Yvette’s Health Transformation

Today, Yvette has successfully managed to eliminate diabetes, high cholesterol, and high blood pressure—all while losing 78 pounds. “When I started to focus on my well-being, everything changed,” she shared. “It took many years for me to figure it all out, but was it ever worth the wait!”

Meals to Try While Using Nuts for Weight Loss

To follow Yvette’s successful path, aim for healthy portions of unprocessed foods and limit servings of fruit and whole grains to one per meal. Use nuts as your go-to snack and meal enhancer. Tracking your intake with apps like MyFitnessPal can also be beneficial.

Breakfast:

Toast almond-flour bread (like Base Culture brand) and top it with avocado and an egg.

Lunch:

Create a big salad topped with cooked chicken, walnuts, blue cheese, your favorite fruit, and an olive-oil vinaigrette.

Dinner:

Sauté chopped nuts and herbs in olive oil and serve them over fish with vegetables and optional beans.

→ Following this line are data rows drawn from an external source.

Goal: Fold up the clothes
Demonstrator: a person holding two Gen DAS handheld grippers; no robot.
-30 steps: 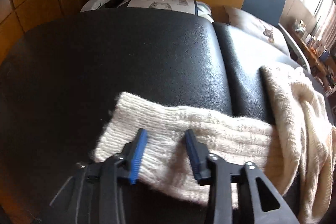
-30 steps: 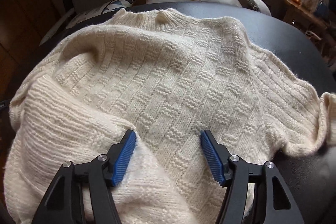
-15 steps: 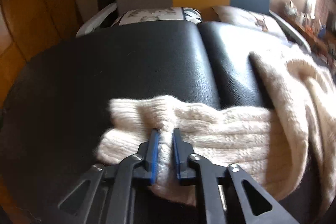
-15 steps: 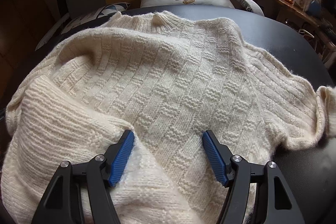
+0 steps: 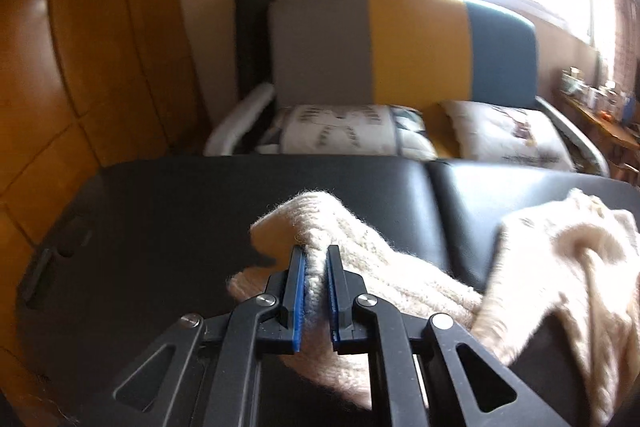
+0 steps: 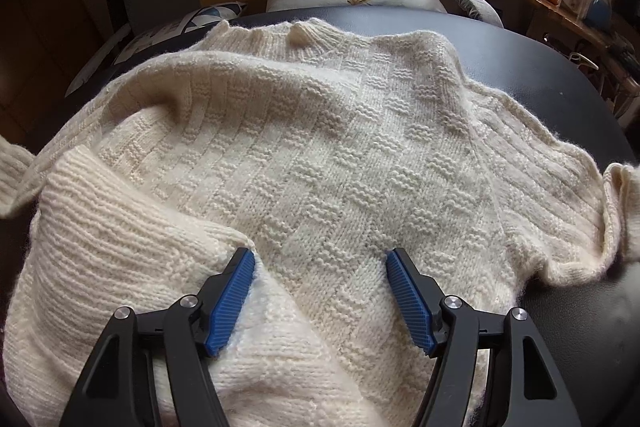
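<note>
Between the blue pads of the left gripper (image 5: pixel 316 259), closed almost together, sits the cuff of the sleeve (image 5: pixel 320 223), lifted clear of the black padded table (image 5: pixel 168 223). Over the sweater (image 6: pixel 320 155), spread face-up on that table, the right gripper (image 6: pixel 320 259) hovers wide apart, holding nothing. Folding looks barely begun: one sleeve is raised, the body and far sleeve are unfolded. Beyond stands a striped sofa (image 5: pixel 416 43) with cushions (image 5: pixel 344 135); nothing blocks the fold.
</note>
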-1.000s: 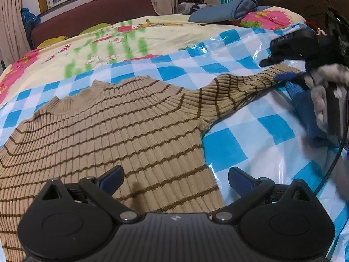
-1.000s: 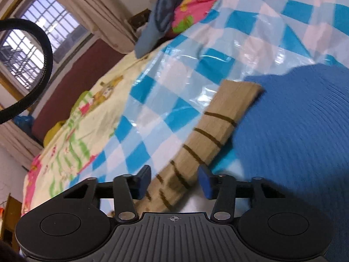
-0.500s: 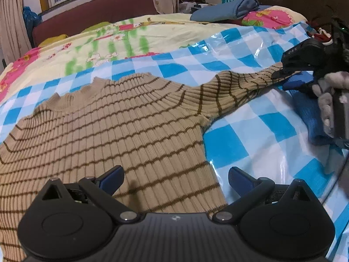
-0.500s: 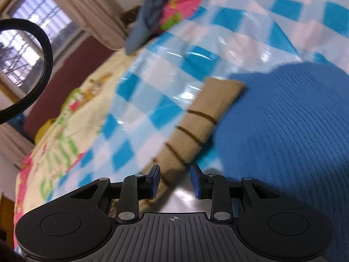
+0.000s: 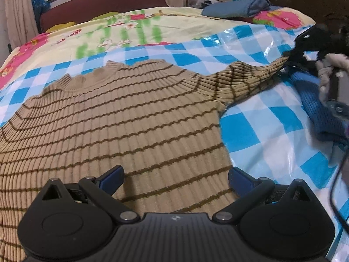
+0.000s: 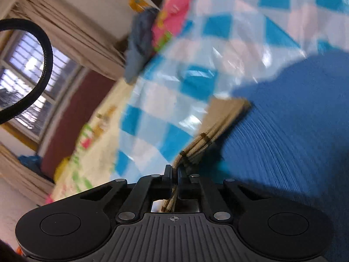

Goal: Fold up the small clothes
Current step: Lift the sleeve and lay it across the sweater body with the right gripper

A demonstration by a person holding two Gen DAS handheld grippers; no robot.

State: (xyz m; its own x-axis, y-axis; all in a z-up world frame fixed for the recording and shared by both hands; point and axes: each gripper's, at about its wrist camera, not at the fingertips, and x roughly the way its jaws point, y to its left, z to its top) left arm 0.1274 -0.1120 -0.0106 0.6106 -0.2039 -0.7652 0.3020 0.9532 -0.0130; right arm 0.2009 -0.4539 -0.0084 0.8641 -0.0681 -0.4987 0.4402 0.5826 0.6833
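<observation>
A tan ribbed sweater with brown stripes point(image 5: 122, 118) lies flat on the blue-and-white checked sheet point(image 5: 257, 131). Its right sleeve point(image 5: 244, 78) stretches toward the far right. My left gripper point(image 5: 174, 178) is open and hovers just over the sweater's lower hem. My right gripper point(image 6: 174, 172) is shut on the sleeve point(image 6: 209, 135) near the cuff; it also shows in the left wrist view point(image 5: 305, 48), lifting the cuff end off the sheet.
A blue knitted garment point(image 5: 316, 104) lies right beside the sleeve's end; it fills the right of the right wrist view point(image 6: 294, 131). Folded blue cloth point(image 5: 240, 6) and a pink pillow point(image 5: 281, 17) sit at the bed's far side. A black cable point(image 5: 336, 174) hangs at right.
My right gripper closed on the sleeve near the cuff and pulled it taut, raising it off the sheet. My left gripper stayed open over the hem.
</observation>
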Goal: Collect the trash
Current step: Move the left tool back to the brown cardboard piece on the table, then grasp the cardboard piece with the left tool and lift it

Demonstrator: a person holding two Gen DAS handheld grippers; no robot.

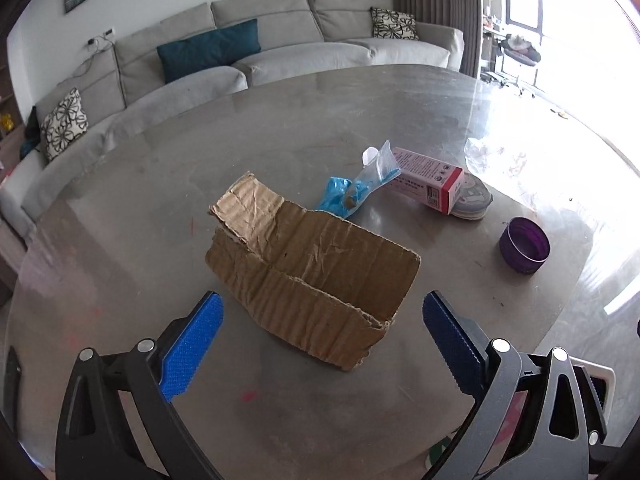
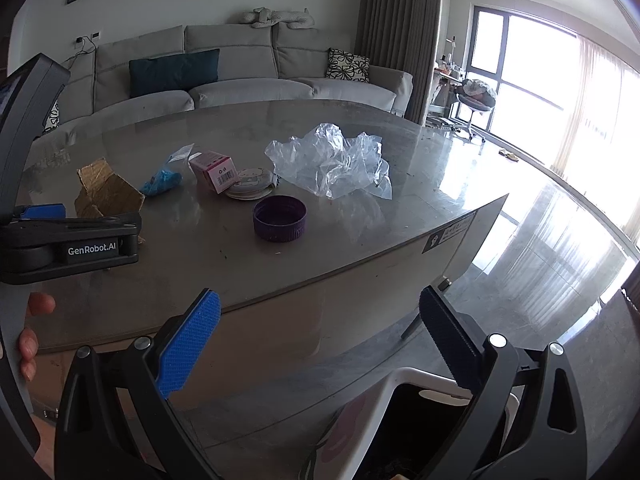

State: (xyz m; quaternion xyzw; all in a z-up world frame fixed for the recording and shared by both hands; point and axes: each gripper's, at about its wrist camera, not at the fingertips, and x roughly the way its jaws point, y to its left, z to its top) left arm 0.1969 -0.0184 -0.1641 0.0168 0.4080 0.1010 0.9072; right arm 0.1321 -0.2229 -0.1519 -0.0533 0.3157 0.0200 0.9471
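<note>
Ahead, in the left wrist view, the left gripper (image 1: 322, 312) is held wide apart with nothing gripped, above the torn cardboard (image 1: 308, 268) on the table (image 1: 120, 240), while in the right wrist view the right gripper (image 2: 320, 312), equally wide, is seen over a white bin (image 2: 404, 376) whose contents cannot be told, the crumpled plastic (image 2: 332, 160) and purple cap (image 2: 279, 218) lying on the table.

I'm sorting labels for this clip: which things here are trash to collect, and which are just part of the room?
Trash on the table:
cardboard
blue bag
pink box
round tin
purple cap
clear plastic
bin, below the open right gripper

Just there:
table
sofa
cushions
curtain
</note>
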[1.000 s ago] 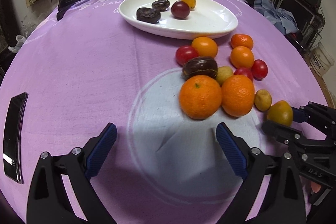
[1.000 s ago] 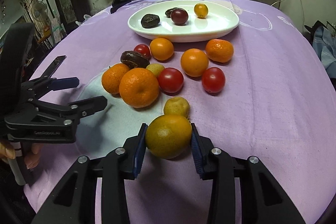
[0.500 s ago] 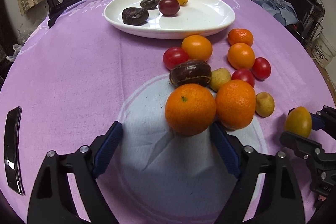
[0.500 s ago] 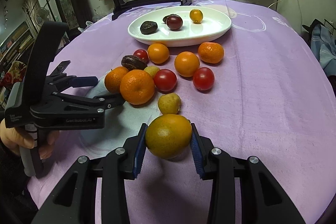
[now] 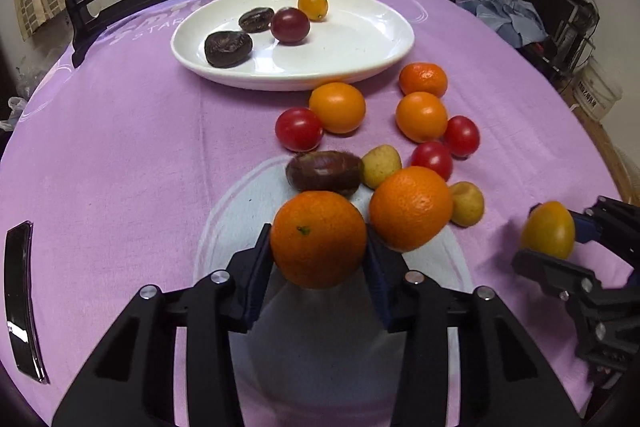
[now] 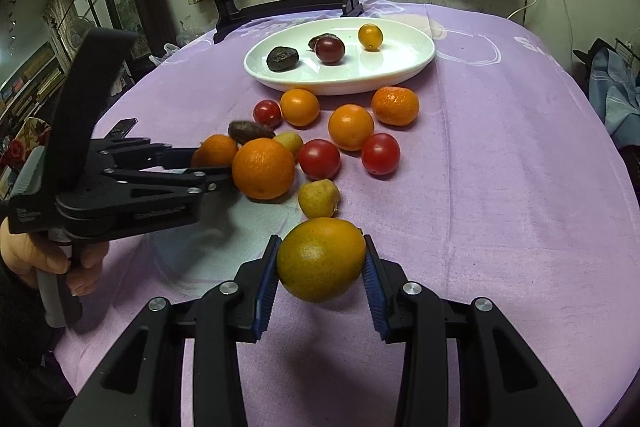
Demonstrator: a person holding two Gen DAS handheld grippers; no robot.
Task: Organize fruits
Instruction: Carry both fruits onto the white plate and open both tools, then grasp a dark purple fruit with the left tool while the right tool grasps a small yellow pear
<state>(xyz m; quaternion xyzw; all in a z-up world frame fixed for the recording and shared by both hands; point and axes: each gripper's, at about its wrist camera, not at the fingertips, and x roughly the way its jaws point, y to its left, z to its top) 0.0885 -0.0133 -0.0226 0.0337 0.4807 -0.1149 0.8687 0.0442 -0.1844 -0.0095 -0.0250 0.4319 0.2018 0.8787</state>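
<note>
Fruit crowds a purple tablecloth [image 5: 120, 147]: left gripper [image 5: 319, 251] clamps a mandarin [image 5: 319, 239] (beside a second mandarin [image 5: 411, 207]), a white plate [image 5: 360, 27] holding four pieces sits beyond, and right gripper [image 6: 321, 259] pinches a yellow-green citrus [image 6: 321, 259] above the cloth.

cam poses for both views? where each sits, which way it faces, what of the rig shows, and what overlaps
Left wrist: on the left gripper, looking forward across the purple tablecloth to the white plate; its jaws clamp an orange; right gripper at right edge.
Right wrist: on the right gripper, facing the same plate from further right; jaws clamp a yellow-green fruit; left gripper and hand at left.
Shared: plate, loose fruit pile, both held fruits.
</note>
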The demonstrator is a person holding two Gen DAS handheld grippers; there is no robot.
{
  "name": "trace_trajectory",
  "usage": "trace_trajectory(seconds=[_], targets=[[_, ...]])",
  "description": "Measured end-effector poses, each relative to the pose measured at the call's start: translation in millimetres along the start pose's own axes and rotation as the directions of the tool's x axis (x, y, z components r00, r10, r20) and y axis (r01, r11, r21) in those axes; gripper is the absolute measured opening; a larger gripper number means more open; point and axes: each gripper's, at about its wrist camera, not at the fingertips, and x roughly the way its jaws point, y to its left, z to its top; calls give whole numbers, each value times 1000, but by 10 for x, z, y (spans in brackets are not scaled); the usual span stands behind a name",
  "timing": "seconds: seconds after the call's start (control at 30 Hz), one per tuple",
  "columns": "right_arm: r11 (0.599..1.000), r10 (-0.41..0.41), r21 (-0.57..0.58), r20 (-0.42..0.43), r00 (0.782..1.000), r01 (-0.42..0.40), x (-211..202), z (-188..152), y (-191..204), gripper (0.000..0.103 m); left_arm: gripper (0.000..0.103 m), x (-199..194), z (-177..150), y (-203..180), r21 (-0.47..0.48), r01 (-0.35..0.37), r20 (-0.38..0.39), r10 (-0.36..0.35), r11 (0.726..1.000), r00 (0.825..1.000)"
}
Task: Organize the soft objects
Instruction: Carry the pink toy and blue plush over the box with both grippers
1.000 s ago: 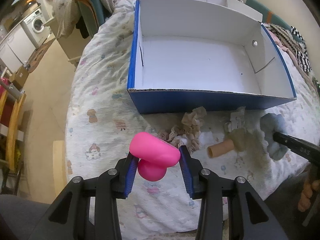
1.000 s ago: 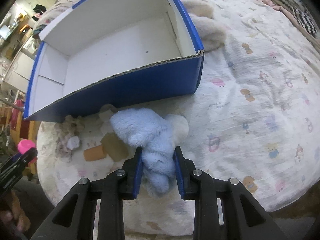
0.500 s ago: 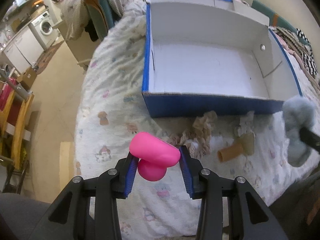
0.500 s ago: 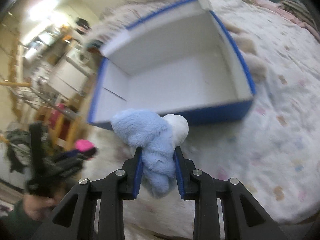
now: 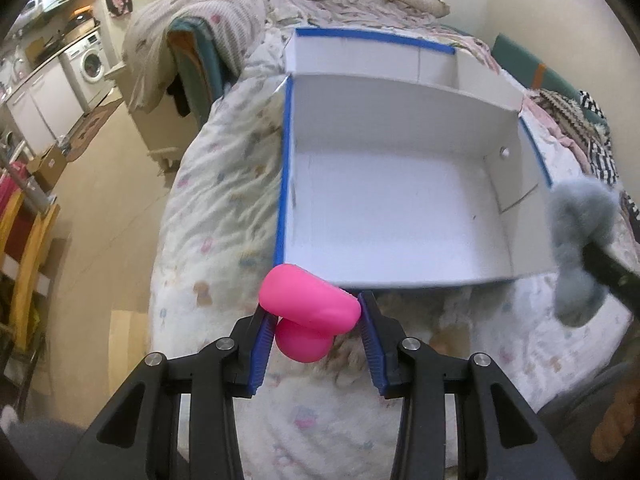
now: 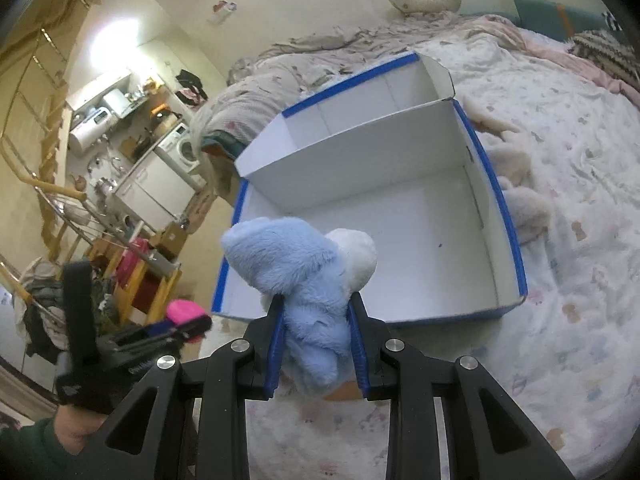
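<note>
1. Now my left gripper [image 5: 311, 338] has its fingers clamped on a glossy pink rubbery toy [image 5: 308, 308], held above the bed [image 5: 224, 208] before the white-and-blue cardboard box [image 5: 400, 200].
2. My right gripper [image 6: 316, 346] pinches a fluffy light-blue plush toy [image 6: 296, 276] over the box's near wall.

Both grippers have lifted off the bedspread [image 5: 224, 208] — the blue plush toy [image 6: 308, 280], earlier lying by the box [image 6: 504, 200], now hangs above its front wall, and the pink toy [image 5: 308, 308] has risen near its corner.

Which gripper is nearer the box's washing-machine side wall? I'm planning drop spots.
Left. The left gripper holds the pink toy at that wall's near corner; the right gripper sits toward the opposite side.
</note>
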Motion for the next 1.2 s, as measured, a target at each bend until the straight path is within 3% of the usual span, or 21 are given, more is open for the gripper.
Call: trace_trajectory(seconds=[0.23,0.47,0.6,0.87,1.2], targets=[[998,-50,-26,-32,998,49,194,272,-48,31,37,81,462,-240,45,27,24,-28,999,999],[994,-109,-33,-43,993,108,540,517,-196,31,37,433,756,-495,81,35,12,-36,996,999],[989,-139,32,-113,984,143,793,431,-392,31,37,656,695,-464,30,94,-12,-94,995,995],[978,-205,1,-212,956,210,1068,321,-472,31,37,911,705,-506,40,38,-19,-37,998,999],[969,-232,14,-281,931,246,1251,253,-540,33,37,1121,665,-572,68,33,-63,-28,997,998]])
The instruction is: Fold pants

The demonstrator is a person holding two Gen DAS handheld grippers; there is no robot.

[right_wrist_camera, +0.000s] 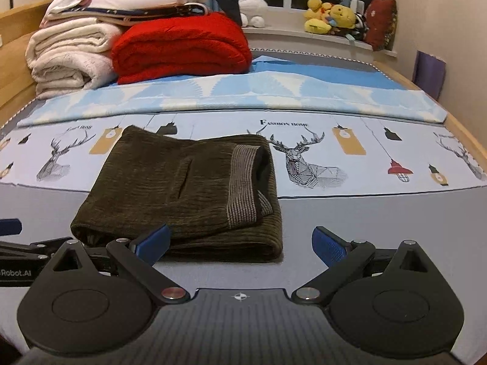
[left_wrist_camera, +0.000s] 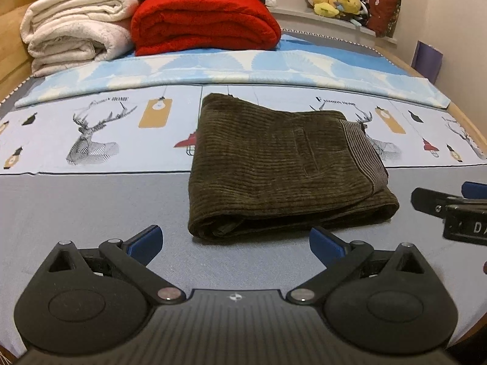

Bonus Recipe: Almond Joy Whip

This nutrient-packed, candy-inspired snack makes four servings.

Ingredients:

  • 2 ripe avocados
  • 1/3 cup cocoa powder
  • 4 tablespoons almond butter
  • 4 tablespoons unsweetened coconut flakes
  • 6 pitted dates (soaked until soft)
  • 1/8 teaspoon vanilla extract

Instructions:

  • Combine all ingredients, plus a pinch of salt, in a food processor until smooth.
  • Spoon into serving dishes and chill for 20–30 minutes.

By embracing the benefits of nuts, Yvette not only transformed her body but also improved her overall health, setting an inspiring example for others on a similar journey.